Work instruction:
Every line of the data below is to be written out again exactly.

Information shown:
== == ==

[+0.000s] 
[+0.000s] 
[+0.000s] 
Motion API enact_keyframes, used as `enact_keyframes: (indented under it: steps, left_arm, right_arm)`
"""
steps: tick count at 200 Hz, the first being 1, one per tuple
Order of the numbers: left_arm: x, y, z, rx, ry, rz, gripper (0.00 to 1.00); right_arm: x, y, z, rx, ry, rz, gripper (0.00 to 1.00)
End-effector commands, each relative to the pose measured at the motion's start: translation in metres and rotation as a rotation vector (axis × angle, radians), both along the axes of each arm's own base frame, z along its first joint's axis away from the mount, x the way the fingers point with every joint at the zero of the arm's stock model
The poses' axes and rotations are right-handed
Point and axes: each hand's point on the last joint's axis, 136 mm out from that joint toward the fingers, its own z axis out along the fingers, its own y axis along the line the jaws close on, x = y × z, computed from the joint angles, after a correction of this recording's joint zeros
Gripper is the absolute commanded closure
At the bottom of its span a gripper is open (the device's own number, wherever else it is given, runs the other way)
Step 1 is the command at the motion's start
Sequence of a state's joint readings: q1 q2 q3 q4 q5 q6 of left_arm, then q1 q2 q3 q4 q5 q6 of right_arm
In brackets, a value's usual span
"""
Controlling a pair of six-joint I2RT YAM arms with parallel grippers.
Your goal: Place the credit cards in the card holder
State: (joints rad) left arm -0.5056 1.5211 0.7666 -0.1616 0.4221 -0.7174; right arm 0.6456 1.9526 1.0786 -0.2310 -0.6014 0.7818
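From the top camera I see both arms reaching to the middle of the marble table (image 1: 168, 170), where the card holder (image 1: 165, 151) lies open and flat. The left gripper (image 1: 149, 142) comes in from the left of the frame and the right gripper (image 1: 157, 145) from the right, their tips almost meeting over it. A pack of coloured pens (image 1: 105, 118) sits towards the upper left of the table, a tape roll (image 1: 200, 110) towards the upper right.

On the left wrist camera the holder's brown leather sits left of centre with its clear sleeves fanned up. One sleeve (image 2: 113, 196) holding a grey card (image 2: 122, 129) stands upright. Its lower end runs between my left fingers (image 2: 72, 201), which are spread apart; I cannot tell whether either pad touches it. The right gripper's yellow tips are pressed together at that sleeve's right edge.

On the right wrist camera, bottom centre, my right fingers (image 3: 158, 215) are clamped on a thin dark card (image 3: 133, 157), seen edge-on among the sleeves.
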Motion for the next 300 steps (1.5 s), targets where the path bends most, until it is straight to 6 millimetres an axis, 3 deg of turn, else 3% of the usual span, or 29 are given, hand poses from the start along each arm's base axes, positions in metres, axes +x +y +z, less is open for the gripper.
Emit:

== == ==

Finished task:
[+0.000s] 
[+0.000s] 
[+0.000s] 
Motion API enact_keyframes, used as `enact_keyframes: (indented under it: steps, left_arm, right_arm)`
"""
steps: tick count at 200 Hz, the first being 1, one per tuple
Order of the numbers: left_arm: x, y, z, rx, ry, rz, gripper (0.00 to 1.00); right_arm: x, y, z, rx, ry, rz, gripper (0.00 to 1.00)
End-effector commands, each relative to the pose measured at the motion's start: translation in metres and rotation as a rotation vector (axis × angle, radians), both along the axes of each arm's own base frame, z along its first joint's axis away from the mount, x the way the fingers point with every joint at the zero of the arm's stock model
The poses' axes and rotations are right-handed
Point and axes: each hand's point on the last joint's axis, 136 mm out from that joint toward the fingers, its own z axis out along the fingers, its own y axis along the line the jaws close on, x = y × z, computed from the joint angles, after a correction of this recording's joint zeros
Gripper is the absolute commanded closure
At the bottom of its span a gripper is open (the device's own number, wherever else it is given, runs the other way)
Step 1 is the command at the motion's start
Sequence of a state's joint readings: q1 q2 q3 q4 q5 q6 of left_arm, then q1 q2 q3 q4 q5 q6 of right_arm
In brackets, a value's usual span
"""
Controlling a pair of six-joint I2RT YAM arms with parallel grippers.
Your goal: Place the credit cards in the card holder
State: (joints rad) left arm -0.5056 1.5211 0.7666 -0.1616 0.4221 -0.7174; right arm 0.6456 1.9526 1.0786 -0.2310 -0.6014 0.7818
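From the top camera I see both arms reaching to the middle of the marble table (image 1: 168, 170), where the card holder (image 1: 165, 151) lies open and flat. The left gripper (image 1: 149, 142) comes in from the left of the frame and the right gripper (image 1: 157, 145) from the right, their tips almost meeting over it. A pack of coloured pens (image 1: 105, 118) sits towards the upper left of the table, a tape roll (image 1: 200, 110) towards the upper right.

On the left wrist camera the holder's brown leather sits left of centre with its clear sleeves fanned up. One sleeve (image 2: 113, 196) holding a grey card (image 2: 122, 129) stands upright. Its lower end runs between my left fingers (image 2: 72, 201), which are spread apart; I cannot tell whether either pad touches it. The right gripper's yellow tips are pressed together at that sleeve's right edge.

On the right wrist camera, bottom centre, my right fingers (image 3: 158, 215) are clamped on a thin dark card (image 3: 133, 157), seen edge-on among the sleeves.
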Motion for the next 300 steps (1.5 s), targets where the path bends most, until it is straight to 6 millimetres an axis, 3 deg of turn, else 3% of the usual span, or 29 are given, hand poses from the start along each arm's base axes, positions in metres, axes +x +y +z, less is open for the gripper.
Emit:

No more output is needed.